Durante el Imperio Romano se estima que el promedio de vida de las personas llegaba a los 30 años, en la Edad Media y dependiendo de muchos factores,  podía llegar hasta los 40 años si se pertenecía a grupos humanos de vida más cómoda, a mediados del Siglo XX esa expectativa se amplió hasta los 47 años y, según un estudio de Naciones Unidas, en el año 2022 la misma se ubica en el umbral de los 75 años.

Esa evolución natural de las expectativas de vida, generada a partir de las mejoras en varios sentidos, hace que quienes hace apenas 30 años atrás eran considerados viejos, en este siglo XXI puedan enfrentar la vida que les espera por delante de los 60 años y más, de una forma absolutamente diferente.

 Este cambio de paradigma forma parte de la mezcla entre la necesidad de otra fuente de dinero y el deseo de sentirse útil en un sistema capitalista que impera por estos tiempos; es absolutamente cierto que la posibilidad de retirarse y subir a un crucero para disfrutar de unas vacaciones eternas, está demasiado lejos.

Por ello, hay personas que, en sus últimos años en la actividad laboral, buscan nuevos desafíos y uno de ellos es el de emprender un negocio. Según los especialistas, además de la imposibilidad económica, las personas buscan sentirse útiles con un propósito por el cual levantarse cada día.

No importa la edad, el miedo es propio y todos los humanos experimentamos esta emoción.
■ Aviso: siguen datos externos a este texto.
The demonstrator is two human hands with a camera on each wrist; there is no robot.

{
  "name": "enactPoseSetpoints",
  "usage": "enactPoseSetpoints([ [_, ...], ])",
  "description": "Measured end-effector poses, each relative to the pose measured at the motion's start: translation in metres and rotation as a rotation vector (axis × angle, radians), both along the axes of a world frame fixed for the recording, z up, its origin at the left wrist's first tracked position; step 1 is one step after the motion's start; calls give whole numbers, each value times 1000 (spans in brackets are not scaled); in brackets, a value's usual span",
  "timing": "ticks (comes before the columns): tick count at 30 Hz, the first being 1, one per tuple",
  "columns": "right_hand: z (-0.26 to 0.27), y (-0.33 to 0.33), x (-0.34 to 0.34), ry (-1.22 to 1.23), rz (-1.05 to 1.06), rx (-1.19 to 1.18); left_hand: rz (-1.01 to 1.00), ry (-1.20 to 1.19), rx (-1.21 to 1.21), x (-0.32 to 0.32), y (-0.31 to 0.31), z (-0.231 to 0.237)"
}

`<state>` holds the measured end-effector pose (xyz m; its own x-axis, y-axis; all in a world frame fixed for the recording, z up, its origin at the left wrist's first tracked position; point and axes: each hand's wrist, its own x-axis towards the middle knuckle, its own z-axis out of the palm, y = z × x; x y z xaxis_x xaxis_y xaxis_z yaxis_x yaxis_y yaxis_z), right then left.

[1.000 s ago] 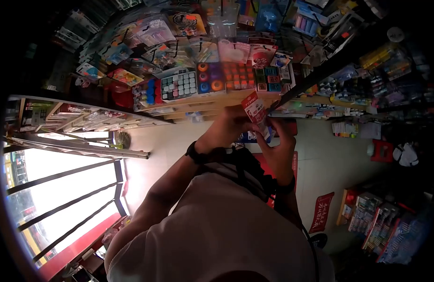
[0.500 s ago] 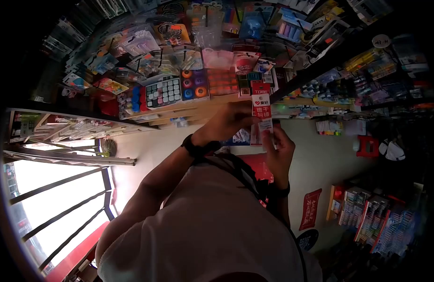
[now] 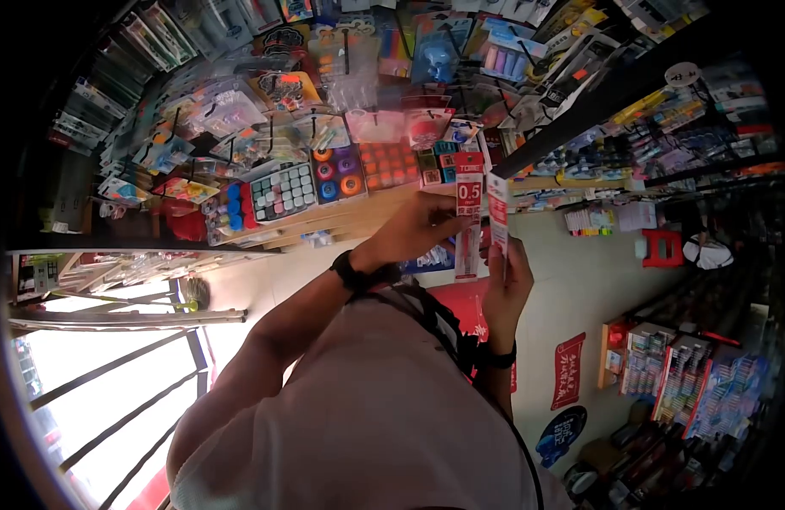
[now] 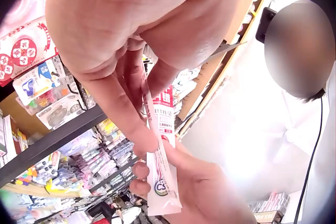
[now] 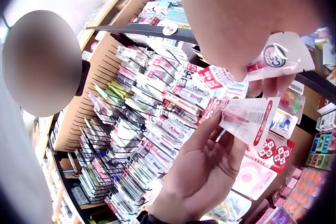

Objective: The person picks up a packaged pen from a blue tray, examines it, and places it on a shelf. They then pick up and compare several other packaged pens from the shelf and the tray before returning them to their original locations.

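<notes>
A slim red-and-white stationery packet (image 3: 468, 195), marked TOME 0.5 mm with a clear lower part, stands upright between the thumb and fingers of my left hand (image 3: 416, 228). Just right of it my right hand (image 3: 506, 276) pinches a second slim packet (image 3: 498, 208) near its lower end, turned nearly edge-on. The two packets are side by side, close together. In the right wrist view the left hand's packet (image 5: 252, 119) shows a barcode and a red band, while the right hand's packet (image 5: 287, 58) shows a round logo. What lies inside the packets is too small to make out.
Hooks full of packaged stationery (image 3: 341, 59) cover the wall rack ahead. Boxes of orange and purple items (image 3: 391, 166) sit on its wooden ledge. A dark metal rail (image 3: 563, 132) slants behind the hands. A red stool (image 3: 663, 249) stands at right, a shelf of boxed goods (image 3: 690, 374) below it.
The packets, earlier overlapping one behind the other, are now apart side by side. The right hand's packet has turned nearly edge-on and the 0.5 label shows. The head view has shifted slightly.
</notes>
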<state>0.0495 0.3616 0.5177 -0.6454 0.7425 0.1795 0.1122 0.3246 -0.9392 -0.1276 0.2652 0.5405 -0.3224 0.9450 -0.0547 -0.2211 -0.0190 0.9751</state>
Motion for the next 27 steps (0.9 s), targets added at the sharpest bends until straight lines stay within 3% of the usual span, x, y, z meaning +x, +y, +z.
enactPoseSetpoints([
  [4, 10, -3, -15, 13, 64, 199, 34, 15, 11, -2, 1, -9],
  [6, 14, -8, -18, -7, 92, 73, 48, 21, 8, -5, 0, -15],
  [16, -3, -12, -39, 27, 83, 120, 65, -82, 13, -10, -19, -18],
  [21, -6, -16, -43, 118, -32, -64, 71, -65, -30, -12, -25, -12],
  [24, -7, -17, -44, 151, -136, 6, 84, -41, -50, -12, -27, -15],
  [27, -3, -20, -46, 163, -96, 29, 102, -41, -47, -9, -27, -16],
])
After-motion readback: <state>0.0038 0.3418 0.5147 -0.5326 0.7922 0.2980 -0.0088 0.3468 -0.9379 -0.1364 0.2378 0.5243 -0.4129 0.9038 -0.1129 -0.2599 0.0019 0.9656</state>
Pero cuando se emprende siendo adulto, las personas poseen la ventaja de haber tenido una experiencia adquirida y vivida. Por ende, las personas de más de 60 tienen un plus que todavía la juventud, no puede disfrutar.

Un caso emblemático es el de Amancio Ortega (88), empresario textil español que fundó la exitosa y mundialmente conocida marca Zara, lo hizo en la década de los 70` cuando estaba cerca de cumplir sus 40 años y, para el pensamiento colectivo de esa época, Ortega era considero una persona adulta y que debía pensar en su retiro de la actividad laboral. 

Ortega rompió las reglas, hizo todo lo contrario y creó la empresa ZARA que con el tiempo, se convirtió en uno de los mayores minoristas de moda en el mundo. Su estrategia se centró en la moda rápida: producir y distribuir ropa de última tendencia, de manera rápida y eficiente para satisfacer la demanda del mercado.

Ortega no le pesó su edad y sus ganas de emprender fueron más fuertes, gracias a eso, hoy es catalogado como uno de empresarios más reconocidos en el mundo por su fuerza de voluntad.